After the bookstore we took a cab to the mall, where I was able to get soap and toiletries that I had been missing direly. The mall, though interesting, was similar to many large malls that you would see in the US. Many young people were there, and at five stories I was told it was one of the smaller ones in the area. While it is hard to predict how I will feel in a couple weeks time, I don’t anticipate going back there too terribly often. Malls tend to stress me out a little bit in the US, and not too surprisingly that translated to here as well.
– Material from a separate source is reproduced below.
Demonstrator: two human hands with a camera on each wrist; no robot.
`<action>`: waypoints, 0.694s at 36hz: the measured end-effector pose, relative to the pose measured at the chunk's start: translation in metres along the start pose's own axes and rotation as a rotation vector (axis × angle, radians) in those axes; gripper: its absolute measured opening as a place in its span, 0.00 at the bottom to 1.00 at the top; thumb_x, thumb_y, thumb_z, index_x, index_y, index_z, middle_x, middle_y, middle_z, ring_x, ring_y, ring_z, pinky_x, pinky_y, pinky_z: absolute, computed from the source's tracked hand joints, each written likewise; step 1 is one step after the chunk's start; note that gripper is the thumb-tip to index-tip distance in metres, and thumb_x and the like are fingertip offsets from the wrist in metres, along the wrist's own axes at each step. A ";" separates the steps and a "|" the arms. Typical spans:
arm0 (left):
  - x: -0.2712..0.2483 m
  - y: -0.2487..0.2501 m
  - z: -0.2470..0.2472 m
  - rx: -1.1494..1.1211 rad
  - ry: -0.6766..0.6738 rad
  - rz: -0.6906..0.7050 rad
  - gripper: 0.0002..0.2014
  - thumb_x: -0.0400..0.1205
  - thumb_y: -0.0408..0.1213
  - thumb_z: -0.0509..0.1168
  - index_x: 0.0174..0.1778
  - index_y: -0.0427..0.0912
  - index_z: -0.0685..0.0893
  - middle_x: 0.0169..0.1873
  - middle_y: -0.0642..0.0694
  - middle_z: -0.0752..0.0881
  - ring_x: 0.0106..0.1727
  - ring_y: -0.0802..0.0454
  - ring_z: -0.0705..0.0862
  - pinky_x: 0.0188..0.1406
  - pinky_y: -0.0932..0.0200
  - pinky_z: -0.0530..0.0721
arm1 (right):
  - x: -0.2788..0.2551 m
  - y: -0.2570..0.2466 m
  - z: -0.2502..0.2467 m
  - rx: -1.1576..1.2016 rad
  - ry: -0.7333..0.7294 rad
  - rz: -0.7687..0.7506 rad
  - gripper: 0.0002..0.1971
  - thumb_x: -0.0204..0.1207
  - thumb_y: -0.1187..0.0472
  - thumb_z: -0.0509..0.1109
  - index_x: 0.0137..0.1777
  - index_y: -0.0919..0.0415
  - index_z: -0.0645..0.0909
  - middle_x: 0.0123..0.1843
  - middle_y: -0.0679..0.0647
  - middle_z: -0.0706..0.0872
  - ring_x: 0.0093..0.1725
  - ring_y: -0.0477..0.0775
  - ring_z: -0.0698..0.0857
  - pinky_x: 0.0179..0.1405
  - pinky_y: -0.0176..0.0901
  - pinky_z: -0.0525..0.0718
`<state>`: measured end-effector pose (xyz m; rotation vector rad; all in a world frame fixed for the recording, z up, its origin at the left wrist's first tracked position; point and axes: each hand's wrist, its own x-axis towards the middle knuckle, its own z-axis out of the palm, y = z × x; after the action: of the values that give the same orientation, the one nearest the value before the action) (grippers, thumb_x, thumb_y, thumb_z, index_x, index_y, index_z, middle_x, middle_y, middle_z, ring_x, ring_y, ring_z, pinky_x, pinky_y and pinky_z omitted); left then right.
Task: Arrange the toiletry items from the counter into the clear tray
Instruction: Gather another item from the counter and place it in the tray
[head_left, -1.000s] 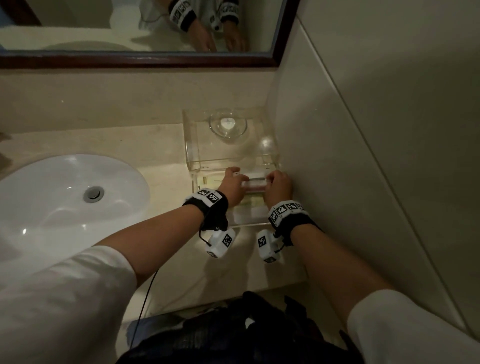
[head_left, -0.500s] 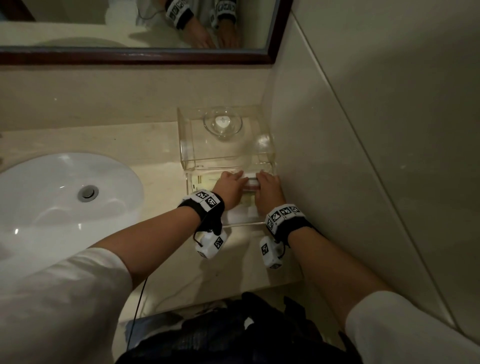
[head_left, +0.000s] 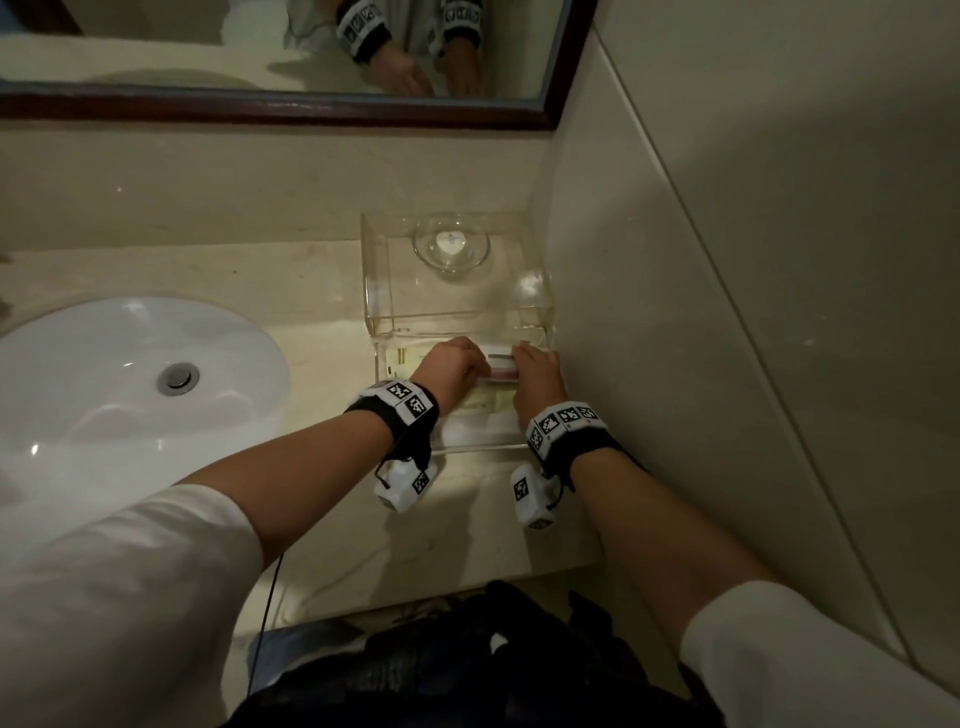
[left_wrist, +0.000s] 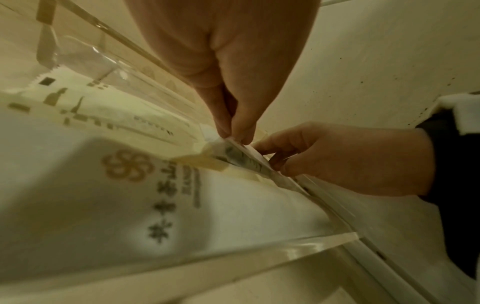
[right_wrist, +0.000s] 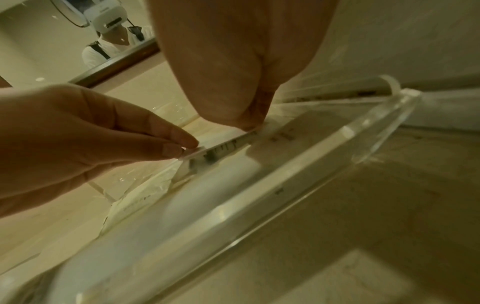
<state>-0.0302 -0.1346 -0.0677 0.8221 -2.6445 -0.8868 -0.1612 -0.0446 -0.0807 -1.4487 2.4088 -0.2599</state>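
Observation:
The clear tray (head_left: 478, 447) sits on the counter against the right wall. Several white toiletry packets (left_wrist: 130, 185) lie flat in it. Over the tray's far end, both hands hold a small flat white packet (head_left: 501, 362) with dark print on its edge. My left hand (head_left: 475, 358) pinches its left end between thumb and fingers (left_wrist: 235, 131). My right hand (head_left: 522, 356) pinches the other end (right_wrist: 249, 121). In the wrist views the packet (right_wrist: 226, 147) stands on its edge just above the packets below, inside the tray rim (right_wrist: 337, 139).
A clear acrylic stand (head_left: 379, 280) with a glass bowl (head_left: 451, 248) on top rises directly behind the tray. The white sink (head_left: 130, 374) lies to the left. The tiled wall (head_left: 675, 312) borders the tray's right side, and a mirror (head_left: 260, 47) hangs above.
The two hands have drawn closer together on the small packet, so less of it shows between them. They stay over the tray's far end.

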 end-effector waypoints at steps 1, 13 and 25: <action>0.000 0.001 0.000 -0.010 -0.002 -0.013 0.10 0.76 0.25 0.66 0.47 0.37 0.91 0.51 0.39 0.86 0.51 0.43 0.86 0.55 0.62 0.77 | 0.000 0.000 0.000 -0.009 0.005 0.006 0.30 0.68 0.80 0.59 0.71 0.62 0.70 0.76 0.56 0.71 0.73 0.61 0.67 0.73 0.45 0.67; 0.012 0.017 -0.002 0.008 -0.084 -0.115 0.09 0.74 0.24 0.66 0.49 0.32 0.85 0.53 0.35 0.82 0.51 0.38 0.83 0.51 0.58 0.77 | -0.001 -0.005 -0.009 0.032 -0.001 0.090 0.26 0.75 0.78 0.55 0.73 0.63 0.68 0.76 0.59 0.67 0.75 0.62 0.63 0.75 0.53 0.68; 0.009 0.015 -0.007 -0.060 -0.045 -0.142 0.13 0.73 0.33 0.73 0.53 0.34 0.84 0.54 0.36 0.79 0.46 0.42 0.83 0.48 0.58 0.79 | -0.008 -0.014 -0.021 0.109 0.126 0.030 0.26 0.71 0.79 0.60 0.69 0.63 0.73 0.73 0.59 0.71 0.74 0.60 0.66 0.72 0.47 0.70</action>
<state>-0.0411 -0.1330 -0.0532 0.9957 -2.6100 -1.0258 -0.1540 -0.0445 -0.0552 -1.3857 2.4699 -0.4811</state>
From there, I took a cab to Kho San Road. A twenty minute cab ride cost me about two dollars, and I was in the backpackers paradise of the city of Bangkok. Between what I have read and heard from people, Kho San Road is the sort of Land of Vice for foreigners. It is a common party area at night, and during the day is full of vendors selling their wares and cafes serving breakfast food and beer. Smaller food carts and the ever present fruit sellers were out en masse as well. After stopping for a beer and observing enough to decide I would explore somewhere else that night, I decided to get a coconut from a rotund elderly woman on the side of the road. When I pointed to the one I wanted, she smiled, picked it up and held it between us. She reached under the table, grabbed a large machete-looking knife, and gave it a large whack with the dull side of the blade. She peeled off a small chunk on top, inserted a straw, and charged me a dollar. I had to wipe off my glasses because when she hit it juice, filled to the brim, spurted everywhere.
I am in bliss.
After that, what else could I do? The act couldn’t be topped. I got another beer, and also a nice metal fish to keep me company on my desk while I write these blog posts. I had to haggle for him, which was exciting.
I payed a nice gentleman two more dollars to take me to the university on the back his motor bike, boarded the ferry home, bought sheets, and slept for twelve hours until the rhythmless-yet-beautiful sounds of the birds outside awoke me to another smoggy, beautiful day that reeks of opportunity on the streets of Bangkok.